A cry rose from the Highlanders as from a tomb: “Wal-lace! Wal-lace! Wal-lace!” Louder, louder… “Wal-lace! WAL-LACE!”

The chant built to a frenzy; it shook the ground. The Scottish nobles could scarcely believe it; the English were shocked even more.

And Robert the Bruce, king of Scotland, spurred his horse into full gallop toward the English, and the Highlanders hurled their bodies down the hill, ready to run through hell itself…

In the year of our Lord 1314, patriots of Scotland, starving and outnumbered, charged the fields of Bannockburn. They fought like warrior poets. They fought like Scotsmen. And won their freedom.

Epilogue

Edward the Longshanks died not long after the execution of William Wallace. He was buried as an exalted king within Westminster Abbey; he lies within a marble tomb behind iron gates to the left of the chancel.

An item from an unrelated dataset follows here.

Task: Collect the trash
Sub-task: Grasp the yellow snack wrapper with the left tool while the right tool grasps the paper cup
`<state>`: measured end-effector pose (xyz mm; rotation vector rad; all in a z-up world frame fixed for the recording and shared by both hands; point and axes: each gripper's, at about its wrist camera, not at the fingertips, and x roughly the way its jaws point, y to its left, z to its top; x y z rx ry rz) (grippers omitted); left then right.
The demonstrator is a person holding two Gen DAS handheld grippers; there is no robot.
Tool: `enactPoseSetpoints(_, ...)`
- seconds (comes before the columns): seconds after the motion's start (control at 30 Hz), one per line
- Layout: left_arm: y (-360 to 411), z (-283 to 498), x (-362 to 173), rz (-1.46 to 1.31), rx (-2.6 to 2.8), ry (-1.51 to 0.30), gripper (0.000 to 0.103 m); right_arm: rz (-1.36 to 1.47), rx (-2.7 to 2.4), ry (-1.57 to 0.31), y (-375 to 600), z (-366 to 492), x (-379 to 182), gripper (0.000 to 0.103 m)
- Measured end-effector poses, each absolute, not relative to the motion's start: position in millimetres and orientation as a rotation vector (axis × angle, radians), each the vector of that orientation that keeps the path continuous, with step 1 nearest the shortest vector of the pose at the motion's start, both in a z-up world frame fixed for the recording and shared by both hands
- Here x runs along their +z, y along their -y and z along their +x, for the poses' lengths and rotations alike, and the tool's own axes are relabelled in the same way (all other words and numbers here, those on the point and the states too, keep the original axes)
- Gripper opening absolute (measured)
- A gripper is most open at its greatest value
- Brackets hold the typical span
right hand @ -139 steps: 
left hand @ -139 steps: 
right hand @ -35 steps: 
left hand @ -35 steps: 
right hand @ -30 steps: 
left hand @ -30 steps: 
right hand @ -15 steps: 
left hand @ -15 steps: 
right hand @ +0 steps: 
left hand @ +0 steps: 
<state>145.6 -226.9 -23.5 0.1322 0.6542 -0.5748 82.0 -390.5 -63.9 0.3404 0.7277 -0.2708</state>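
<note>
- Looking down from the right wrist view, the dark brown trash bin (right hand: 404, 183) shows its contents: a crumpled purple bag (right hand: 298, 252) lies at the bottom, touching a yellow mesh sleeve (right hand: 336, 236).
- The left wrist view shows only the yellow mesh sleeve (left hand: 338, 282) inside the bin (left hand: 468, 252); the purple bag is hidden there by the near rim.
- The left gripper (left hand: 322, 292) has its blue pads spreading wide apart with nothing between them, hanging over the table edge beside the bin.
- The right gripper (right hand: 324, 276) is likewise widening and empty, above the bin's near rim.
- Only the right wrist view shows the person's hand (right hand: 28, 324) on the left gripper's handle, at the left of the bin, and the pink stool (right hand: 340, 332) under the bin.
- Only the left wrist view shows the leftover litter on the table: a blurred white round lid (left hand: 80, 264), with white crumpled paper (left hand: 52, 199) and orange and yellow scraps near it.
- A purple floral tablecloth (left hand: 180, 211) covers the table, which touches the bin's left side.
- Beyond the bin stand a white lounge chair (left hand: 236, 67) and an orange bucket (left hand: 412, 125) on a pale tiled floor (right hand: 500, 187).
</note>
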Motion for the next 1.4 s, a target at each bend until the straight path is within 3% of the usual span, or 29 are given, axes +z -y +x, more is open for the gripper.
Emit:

Edward II had a brief and sad reign. He was blamed by noble and commoner alike for the loss of Scotland and for other reverses of the kingdom’s fortunes. His wife opposed him in open rebellion; she escaped to France, recruited an army there in her homeland, and returned to England where she deposed her husband and had her son crowned in his stead. Edward II was privately executed by a method of torture that is unspeakable; his screams of agony, it is said, were heard for miles.